Write only the number of lines in the data that include the word "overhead".
= Beginning of Section =
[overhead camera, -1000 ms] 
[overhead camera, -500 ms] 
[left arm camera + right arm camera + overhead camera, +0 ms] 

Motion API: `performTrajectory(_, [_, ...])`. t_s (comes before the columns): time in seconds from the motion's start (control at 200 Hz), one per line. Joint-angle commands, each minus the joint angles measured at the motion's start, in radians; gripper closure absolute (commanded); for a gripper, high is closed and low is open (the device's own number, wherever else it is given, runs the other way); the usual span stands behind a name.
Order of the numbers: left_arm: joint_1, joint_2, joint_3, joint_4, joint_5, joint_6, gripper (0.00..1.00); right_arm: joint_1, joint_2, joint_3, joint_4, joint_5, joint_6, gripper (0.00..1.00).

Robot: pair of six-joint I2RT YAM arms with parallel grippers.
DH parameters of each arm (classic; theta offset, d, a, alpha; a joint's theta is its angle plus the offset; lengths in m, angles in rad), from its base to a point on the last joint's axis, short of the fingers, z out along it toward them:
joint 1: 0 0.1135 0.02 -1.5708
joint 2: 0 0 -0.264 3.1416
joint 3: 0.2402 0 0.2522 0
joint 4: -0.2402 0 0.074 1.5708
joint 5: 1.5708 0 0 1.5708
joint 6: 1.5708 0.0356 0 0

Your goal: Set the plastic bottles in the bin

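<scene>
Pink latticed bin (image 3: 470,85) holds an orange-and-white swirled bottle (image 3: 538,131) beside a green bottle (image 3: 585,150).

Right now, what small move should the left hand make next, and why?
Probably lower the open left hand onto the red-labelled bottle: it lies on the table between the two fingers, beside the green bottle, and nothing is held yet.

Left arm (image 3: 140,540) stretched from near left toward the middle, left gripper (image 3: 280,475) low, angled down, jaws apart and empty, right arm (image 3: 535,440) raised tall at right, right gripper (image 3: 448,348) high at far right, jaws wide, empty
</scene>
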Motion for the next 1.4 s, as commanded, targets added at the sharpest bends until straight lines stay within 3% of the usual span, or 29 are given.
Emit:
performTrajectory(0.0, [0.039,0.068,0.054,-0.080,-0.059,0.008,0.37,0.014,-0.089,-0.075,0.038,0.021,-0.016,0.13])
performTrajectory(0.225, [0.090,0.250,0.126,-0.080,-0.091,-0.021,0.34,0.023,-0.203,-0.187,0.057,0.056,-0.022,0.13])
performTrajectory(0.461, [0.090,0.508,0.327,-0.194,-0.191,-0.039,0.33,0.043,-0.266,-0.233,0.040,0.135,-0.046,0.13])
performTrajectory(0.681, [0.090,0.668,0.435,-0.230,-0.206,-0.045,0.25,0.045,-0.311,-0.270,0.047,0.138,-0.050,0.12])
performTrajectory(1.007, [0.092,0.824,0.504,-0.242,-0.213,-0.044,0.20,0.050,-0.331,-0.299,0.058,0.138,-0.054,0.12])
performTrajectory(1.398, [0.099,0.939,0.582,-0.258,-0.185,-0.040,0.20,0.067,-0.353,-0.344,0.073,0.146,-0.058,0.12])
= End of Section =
→ COMPLETED EXERCISE:
3